Work to be completed
Of the lines listed below, return exactly those that run from the line containing "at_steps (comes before" through the line containing "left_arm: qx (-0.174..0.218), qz", both included.

BEGIN Recorded data

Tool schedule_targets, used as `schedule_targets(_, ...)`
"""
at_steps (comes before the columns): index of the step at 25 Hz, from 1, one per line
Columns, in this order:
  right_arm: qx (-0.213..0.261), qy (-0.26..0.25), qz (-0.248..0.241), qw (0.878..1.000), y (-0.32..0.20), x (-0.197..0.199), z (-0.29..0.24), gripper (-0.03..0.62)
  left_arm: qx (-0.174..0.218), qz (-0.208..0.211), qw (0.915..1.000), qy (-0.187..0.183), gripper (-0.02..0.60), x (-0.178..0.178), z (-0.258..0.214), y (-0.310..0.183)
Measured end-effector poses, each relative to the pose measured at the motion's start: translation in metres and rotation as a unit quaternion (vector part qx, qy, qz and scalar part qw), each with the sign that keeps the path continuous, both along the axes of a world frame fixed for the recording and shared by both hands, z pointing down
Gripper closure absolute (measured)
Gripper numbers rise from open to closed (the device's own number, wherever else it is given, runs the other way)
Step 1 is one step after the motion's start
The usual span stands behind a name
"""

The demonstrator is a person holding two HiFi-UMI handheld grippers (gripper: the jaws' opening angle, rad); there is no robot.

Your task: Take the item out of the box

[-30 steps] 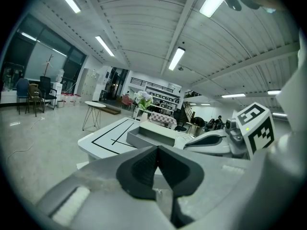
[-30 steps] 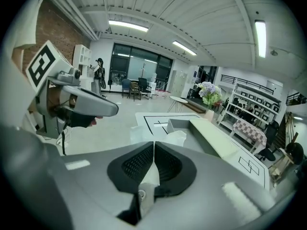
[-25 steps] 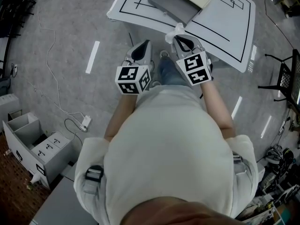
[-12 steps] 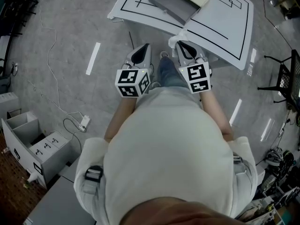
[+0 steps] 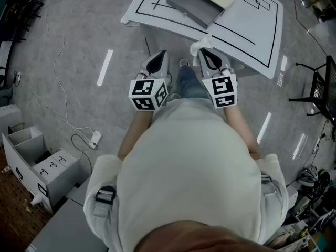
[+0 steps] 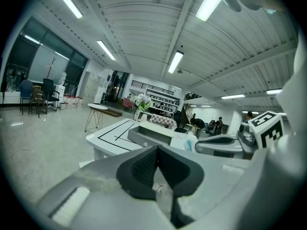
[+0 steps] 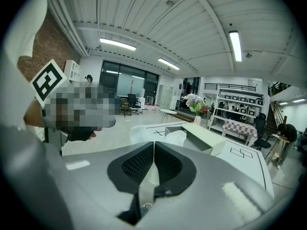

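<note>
Right gripper (image 7: 152, 152) is clamping a white crumpled item (image 5: 198, 45); box (image 5: 191, 5) is sitting at 12 o'clock. Left gripper (image 6: 157, 152) jaws are resting together, empty.

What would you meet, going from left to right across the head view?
Grey open-topped storage boxes on the floor → white plug block with its cable → left gripper, jaws together → right gripper, shut on a white crumpled item → black metal chair.
</note>
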State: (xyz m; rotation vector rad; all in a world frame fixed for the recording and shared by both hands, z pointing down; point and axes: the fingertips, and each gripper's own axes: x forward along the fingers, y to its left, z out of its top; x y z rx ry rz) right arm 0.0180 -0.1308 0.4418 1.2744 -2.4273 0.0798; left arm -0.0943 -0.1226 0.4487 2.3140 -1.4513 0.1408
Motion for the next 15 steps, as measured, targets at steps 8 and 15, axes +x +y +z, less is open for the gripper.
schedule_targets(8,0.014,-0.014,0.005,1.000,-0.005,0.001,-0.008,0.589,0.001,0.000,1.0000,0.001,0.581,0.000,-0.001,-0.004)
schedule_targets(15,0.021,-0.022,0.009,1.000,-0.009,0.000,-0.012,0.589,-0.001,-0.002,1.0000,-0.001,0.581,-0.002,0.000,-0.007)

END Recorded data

Answer space
at_steps (comes before the columns): index of the step at 25 Hz, from 1, one per line
Columns, in this order:
  right_arm: qx (-0.213..0.261), qy (-0.26..0.25), qz (-0.248..0.241), qw (0.878..1.000), y (-0.32..0.20), x (-0.197..0.199), z (-0.29..0.24), gripper (-0.03..0.62)
  left_arm: qx (-0.174..0.218), qz (-0.208..0.211), qw (0.915..1.000), qy (-0.187..0.183), gripper (-0.02..0.60), x (-0.178..0.178), z (-0.258..0.214), y (-0.310..0.183)

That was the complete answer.